Dog Blog

Monday, July 29, 2013

EYE TROUBLE


Peaches is headed for the vet.  There is something wrong with her left eye.  It looks furiously red, and I've been dabbing "yellow matter custard" from the corner of the eye.  I suspect she has injured it somehow.  She and Beau love to bungle in the jungle under the hedge in our back yard.  She may have poked her eye on a twig.  Whatever she's done, that eye is going to need some medical attention, and there's some hedge trimming to be done.  To quote Gilda Radner, "It's always something..."

Saturday, July 20, 2013

URGENT!!! SSPCA COMMUNITY ADOPTION CALL


The Sacramento SPCA has put out an urgent call to our community to come out to their shelter on Florin-Perkins Road this weekend and adopt a pet.  Their adoption numbers have dropped, and of course the shelter population continues to grow, so many animals are in desperate need of homes.  Please, please, please, before you purchase a pet from a pet shop or online, adopt a pet from the SSPCA that is in dire need of a home.  The price of an adoption will be much less and the rewards far greater, for both you and that homeless pet. 

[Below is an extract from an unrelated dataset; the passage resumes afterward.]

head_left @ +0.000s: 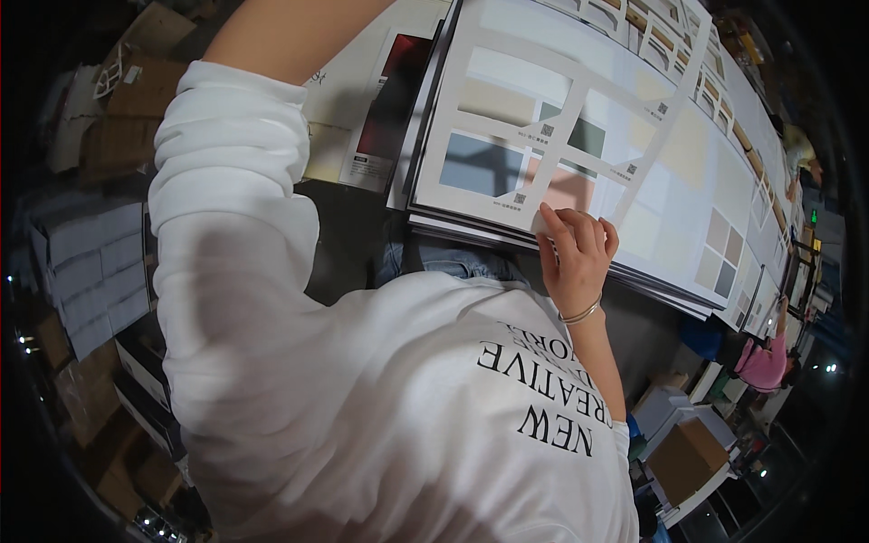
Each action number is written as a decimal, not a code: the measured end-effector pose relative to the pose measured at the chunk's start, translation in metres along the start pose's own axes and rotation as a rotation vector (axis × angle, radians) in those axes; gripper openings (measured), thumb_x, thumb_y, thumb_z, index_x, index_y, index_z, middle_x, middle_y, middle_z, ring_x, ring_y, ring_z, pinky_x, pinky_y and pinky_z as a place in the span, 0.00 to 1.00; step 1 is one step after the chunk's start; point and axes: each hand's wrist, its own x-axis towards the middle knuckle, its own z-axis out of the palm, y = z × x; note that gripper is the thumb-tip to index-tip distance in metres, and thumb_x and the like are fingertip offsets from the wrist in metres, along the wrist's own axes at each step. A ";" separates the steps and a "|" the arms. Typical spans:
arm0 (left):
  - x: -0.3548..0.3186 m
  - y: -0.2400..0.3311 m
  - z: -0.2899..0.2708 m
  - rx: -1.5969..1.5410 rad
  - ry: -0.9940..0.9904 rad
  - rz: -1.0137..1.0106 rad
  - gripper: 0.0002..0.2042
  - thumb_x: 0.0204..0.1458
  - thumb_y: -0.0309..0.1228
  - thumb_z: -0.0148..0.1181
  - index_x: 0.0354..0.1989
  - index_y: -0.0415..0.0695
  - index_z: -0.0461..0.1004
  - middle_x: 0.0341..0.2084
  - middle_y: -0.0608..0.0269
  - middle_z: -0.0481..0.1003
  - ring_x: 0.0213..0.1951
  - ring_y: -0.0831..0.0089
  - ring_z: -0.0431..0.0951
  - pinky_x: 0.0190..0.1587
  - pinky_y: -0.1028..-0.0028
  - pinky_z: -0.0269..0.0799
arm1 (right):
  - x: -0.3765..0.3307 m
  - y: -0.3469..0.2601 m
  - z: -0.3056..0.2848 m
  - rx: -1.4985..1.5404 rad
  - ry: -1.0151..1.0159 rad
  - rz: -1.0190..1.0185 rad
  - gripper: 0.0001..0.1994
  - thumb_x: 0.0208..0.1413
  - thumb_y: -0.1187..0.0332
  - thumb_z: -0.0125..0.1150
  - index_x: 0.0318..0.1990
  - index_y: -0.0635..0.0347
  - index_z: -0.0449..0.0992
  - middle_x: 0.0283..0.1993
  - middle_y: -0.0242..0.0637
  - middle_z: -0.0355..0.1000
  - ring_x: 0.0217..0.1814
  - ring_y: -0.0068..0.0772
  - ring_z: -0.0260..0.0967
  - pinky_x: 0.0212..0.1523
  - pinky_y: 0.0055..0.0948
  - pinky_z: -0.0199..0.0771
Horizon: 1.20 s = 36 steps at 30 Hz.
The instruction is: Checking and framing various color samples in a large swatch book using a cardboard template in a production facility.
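A white window card [547, 130] lies on the near left corner of a broad stack of printed sheets [647, 233], its openings showing beige, green, peach and slate-blue colour blocks [480, 165]. Laying it on appears done; squaring it looks unfinished, since several blocks fill their windows only partly. The right hand [579, 258] is at the card's near edge with fingers [588, 233] bent against it (pinching or merely pressing, I cannot tell). The left arm [299, 32] runs out past the top, so its fingers' state cannot be told. More cut-out cards [665, 45] lie toward the stack's far edge, and any counter beneath is hidden by the sheets. Around the room stand white paper piles [90, 271] on the left, cardboard boxes [688, 460] on the right, and a co-worker in pink [762, 366] beyond the stack's right end.
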 end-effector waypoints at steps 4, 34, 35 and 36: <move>-0.008 0.002 0.031 -0.182 -0.087 -0.079 0.08 0.47 0.41 0.63 0.27 0.52 0.81 0.32 0.60 0.79 0.40 0.58 0.79 0.45 0.53 0.67 | -0.004 0.002 0.006 0.067 -0.048 0.040 0.24 0.45 0.75 0.67 0.54 0.48 0.77 0.44 0.29 0.72 0.46 0.32 0.68 0.55 0.36 0.56; -0.035 0.004 0.078 -0.206 -0.157 -0.145 0.08 0.46 0.41 0.65 0.23 0.52 0.79 0.28 0.61 0.78 0.38 0.60 0.79 0.43 0.54 0.67 | -0.006 0.006 0.020 0.120 -0.129 0.090 0.23 0.46 0.73 0.66 0.53 0.47 0.77 0.45 0.29 0.72 0.47 0.34 0.68 0.52 0.41 0.58; -0.035 0.005 0.078 -0.215 -0.166 -0.158 0.08 0.46 0.41 0.65 0.23 0.52 0.78 0.27 0.60 0.78 0.38 0.60 0.79 0.43 0.54 0.67 | -0.006 0.005 0.020 0.120 -0.129 0.093 0.23 0.46 0.73 0.66 0.53 0.47 0.77 0.45 0.29 0.72 0.47 0.34 0.68 0.52 0.41 0.58; -0.035 0.005 0.078 -0.224 -0.174 -0.171 0.09 0.46 0.41 0.65 0.23 0.51 0.78 0.27 0.60 0.78 0.38 0.60 0.79 0.43 0.54 0.67 | -0.005 0.005 0.019 0.117 -0.131 0.098 0.23 0.46 0.74 0.67 0.53 0.48 0.78 0.44 0.29 0.72 0.47 0.34 0.68 0.52 0.40 0.58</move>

Check out the link provided and see photos of animals available for adoption today. I just checked it out and there are some great looking dogs, mostly small ones.  Some really cute fuzz faced darlings you'll fall head over heels in love with.  There's even one who looks just like Benji (and that's his name).  

Give a loving dog or cat, or other pet, a happy ending.  Adopt a pet this weekend and help reduce the numbers of homeless pets in our shelter. Adopt two or more!  But before you make that commitment, make certain you are fully able to properly care for that pet so it doesn't end up back at the shelter somewhere down the road.  Adoption isn't just for a weekend; it's for life!  

Friday, July 19, 2013

LIFE IMITATES ART



Last night on KCRA TV I saw a report by Mike Tessell about how scientists in a mini (yellow) submarine are exploring volcanic fissures deep in the lake bed of Tahoe to determine future seismic activity and, get ready for this, possible tsunamis.  I wrote all about this in my third book in the Beanie and Cruiser series, Embarking on Murder, which was released in 2009.  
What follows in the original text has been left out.